But we players can be better about reading rules too…
All that said, a lot of rules questions are user error. So here are some tips for reading rules:
- Actually read the rulebook, and do so in advance. In my experience, two of the most frequent causes of rules problems mid-game is that (a) somebody tried to learn entirely from a video, or (b) the group is doing a weird group skimming of the rulebook with nobody actually knowing how to play. Somebody at the table should actually read the rules, grok them, and then teach the rest of the table. But to the extent that you’d still prefer a video — something I completely understand — keep in mind that most video “reviews” aren’t really there to teach you the game, thus making them a terrible way to learn it. I’d stick with Watch It Played, Gaming Rules, or a similar service that focuses on teaching and not just churning out content.
- You can reduce ambiguity and vagueness by coming at the problem in good faith. Maybe this is unique to my group, and I don’t think that most gamers are like this, but several rule disputes in my group arise mid-game from self-interest. Basically, somebody is contorting an otherwise clear text for their own ends. Don’t be that gamer: nobody likes him or her. (I have a couple of people I prefer not to play games with because they’re like that.) This is supposed to be fun, so come at the problem from an honest attempt to read the rules for meaning, not to suit your own purposes. I suspect coming at something neutrally solves most cases of ambiguity/vagueness.
- If something is unclear, apply your intuition, and try to keep the game working as intended. Stonemaier Games once posed an excellent hypothetical: if a deck of cards you draw from ran out, and the rulebook was unclear on how to proceed, what would you do? Shuffle? Not draw cards for the rest of the game? I think most people would shuffle, not only because that’s what you would do in most games, but because it keeps an important game mechanic functioning. Using your experience in other games, plus good-old-fashioned-common-sense, can get you quite a lot of clarity.

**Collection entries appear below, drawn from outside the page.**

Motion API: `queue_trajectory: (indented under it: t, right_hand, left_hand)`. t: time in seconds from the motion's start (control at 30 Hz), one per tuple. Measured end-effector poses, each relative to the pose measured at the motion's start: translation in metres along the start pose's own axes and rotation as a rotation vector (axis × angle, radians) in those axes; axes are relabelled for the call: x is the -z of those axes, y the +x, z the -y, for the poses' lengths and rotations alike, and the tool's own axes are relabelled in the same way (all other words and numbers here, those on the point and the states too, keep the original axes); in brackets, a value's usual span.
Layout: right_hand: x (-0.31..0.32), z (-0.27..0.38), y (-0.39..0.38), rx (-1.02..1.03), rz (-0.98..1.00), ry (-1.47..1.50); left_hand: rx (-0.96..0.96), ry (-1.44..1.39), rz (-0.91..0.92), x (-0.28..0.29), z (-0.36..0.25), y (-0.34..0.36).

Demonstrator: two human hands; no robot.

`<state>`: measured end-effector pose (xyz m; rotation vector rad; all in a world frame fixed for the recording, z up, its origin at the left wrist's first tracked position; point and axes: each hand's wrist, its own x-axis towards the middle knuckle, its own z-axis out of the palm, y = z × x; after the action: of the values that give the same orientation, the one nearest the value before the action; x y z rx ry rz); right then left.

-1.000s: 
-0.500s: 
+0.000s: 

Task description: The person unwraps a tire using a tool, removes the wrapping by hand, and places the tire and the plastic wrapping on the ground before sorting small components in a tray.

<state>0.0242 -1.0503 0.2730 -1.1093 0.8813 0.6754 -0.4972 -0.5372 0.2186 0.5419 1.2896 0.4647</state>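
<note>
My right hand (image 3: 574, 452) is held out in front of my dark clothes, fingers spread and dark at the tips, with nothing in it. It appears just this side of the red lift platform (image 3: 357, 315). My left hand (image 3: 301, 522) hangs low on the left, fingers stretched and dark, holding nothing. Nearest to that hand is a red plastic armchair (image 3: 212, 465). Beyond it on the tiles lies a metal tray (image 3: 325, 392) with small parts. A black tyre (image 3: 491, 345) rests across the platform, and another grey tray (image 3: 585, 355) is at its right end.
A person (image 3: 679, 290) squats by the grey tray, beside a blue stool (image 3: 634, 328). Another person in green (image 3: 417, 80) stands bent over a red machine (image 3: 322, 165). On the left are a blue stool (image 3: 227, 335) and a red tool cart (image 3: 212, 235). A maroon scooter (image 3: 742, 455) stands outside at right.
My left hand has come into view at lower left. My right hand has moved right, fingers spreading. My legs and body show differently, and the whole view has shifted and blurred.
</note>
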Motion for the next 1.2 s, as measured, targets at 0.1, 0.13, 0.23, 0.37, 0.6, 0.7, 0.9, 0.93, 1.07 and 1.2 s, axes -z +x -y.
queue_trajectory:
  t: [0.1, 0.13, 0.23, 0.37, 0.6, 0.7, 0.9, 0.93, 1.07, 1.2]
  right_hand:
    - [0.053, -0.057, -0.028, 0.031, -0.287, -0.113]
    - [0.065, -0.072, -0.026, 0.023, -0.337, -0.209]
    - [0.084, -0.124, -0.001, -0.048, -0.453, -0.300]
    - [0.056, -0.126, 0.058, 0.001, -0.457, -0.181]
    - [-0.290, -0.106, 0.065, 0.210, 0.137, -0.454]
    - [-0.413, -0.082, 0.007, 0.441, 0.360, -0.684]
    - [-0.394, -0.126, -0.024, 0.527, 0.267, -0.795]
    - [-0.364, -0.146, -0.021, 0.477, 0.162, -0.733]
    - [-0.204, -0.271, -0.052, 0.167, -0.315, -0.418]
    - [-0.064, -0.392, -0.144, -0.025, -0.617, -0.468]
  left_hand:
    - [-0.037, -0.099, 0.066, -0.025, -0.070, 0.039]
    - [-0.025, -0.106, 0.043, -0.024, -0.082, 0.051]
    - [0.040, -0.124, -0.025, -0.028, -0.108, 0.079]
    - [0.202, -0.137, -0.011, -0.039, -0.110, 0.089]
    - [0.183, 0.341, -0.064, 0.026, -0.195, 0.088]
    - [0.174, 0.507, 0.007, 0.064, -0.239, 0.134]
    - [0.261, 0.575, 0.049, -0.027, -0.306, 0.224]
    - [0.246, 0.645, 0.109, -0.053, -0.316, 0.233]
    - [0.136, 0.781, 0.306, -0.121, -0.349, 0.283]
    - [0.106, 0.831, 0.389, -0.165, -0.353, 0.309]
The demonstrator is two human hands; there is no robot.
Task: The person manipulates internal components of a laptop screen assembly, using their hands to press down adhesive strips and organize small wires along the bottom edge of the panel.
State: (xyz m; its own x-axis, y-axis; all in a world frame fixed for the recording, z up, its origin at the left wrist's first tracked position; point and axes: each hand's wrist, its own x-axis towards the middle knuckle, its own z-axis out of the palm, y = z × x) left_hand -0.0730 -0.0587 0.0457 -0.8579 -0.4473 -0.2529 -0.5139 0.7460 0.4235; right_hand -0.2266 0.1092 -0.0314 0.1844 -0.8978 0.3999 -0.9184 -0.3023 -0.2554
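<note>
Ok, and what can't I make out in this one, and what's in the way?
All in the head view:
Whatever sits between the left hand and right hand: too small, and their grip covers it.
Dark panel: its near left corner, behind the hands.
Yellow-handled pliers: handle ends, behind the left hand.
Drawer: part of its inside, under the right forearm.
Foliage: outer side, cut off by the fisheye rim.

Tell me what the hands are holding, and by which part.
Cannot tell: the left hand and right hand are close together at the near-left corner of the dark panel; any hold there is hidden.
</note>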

- Where possible, give meaning to every word. This is an idea I’ve imported from law: attorneys call it the “surplusage canon,” and it stands for the proposition that when reading rules, assume that every word is significant. For example, in Ultimate Werewolf, the Prince’s card says: “If you are voted to be eliminated, your role is revealed and you stay.” Even if the card doesn’t mention that this only applies during the day phase, but that’s obviously the case: the word “voted” here has meaning, since voting only happens during the day. All that said, this canon of interpretation, like all, isn’t necessarily perfect. (Another canon of interpretation I’m fond of is the harmonious-reading canon: the idea that we should try to read rules in a way that renders them harmonious, rather than contradictory. This most often arises where the text on the card varies slightly from the text in the rulebook. In the case of game rules, in my experience, reading in harmony generally provides the objectively right answer: where possible, try to read the rules in a way such that both are correct.)
- Check for errata in advance. No, we shouldn’t have to do this, and I’m annoyed that so many games in 2018 have errata. But a quick scan on a publisher’s site when you buy a game (or agree to teach it) can save trouble down the line. This is especially true for complicated games, and it is especially important for long games.
Thoughts of Other Opinionated Gamers
Patrick Brennan: People learn best, and like to learn, in different ways – some prefer text, some prefer pictures, some prefer being shown. I’d suggest rules shouldn’t be skewed to one type or another, but should rather try to cater for all, as best as possible. But without being overblown! No one said it was easy.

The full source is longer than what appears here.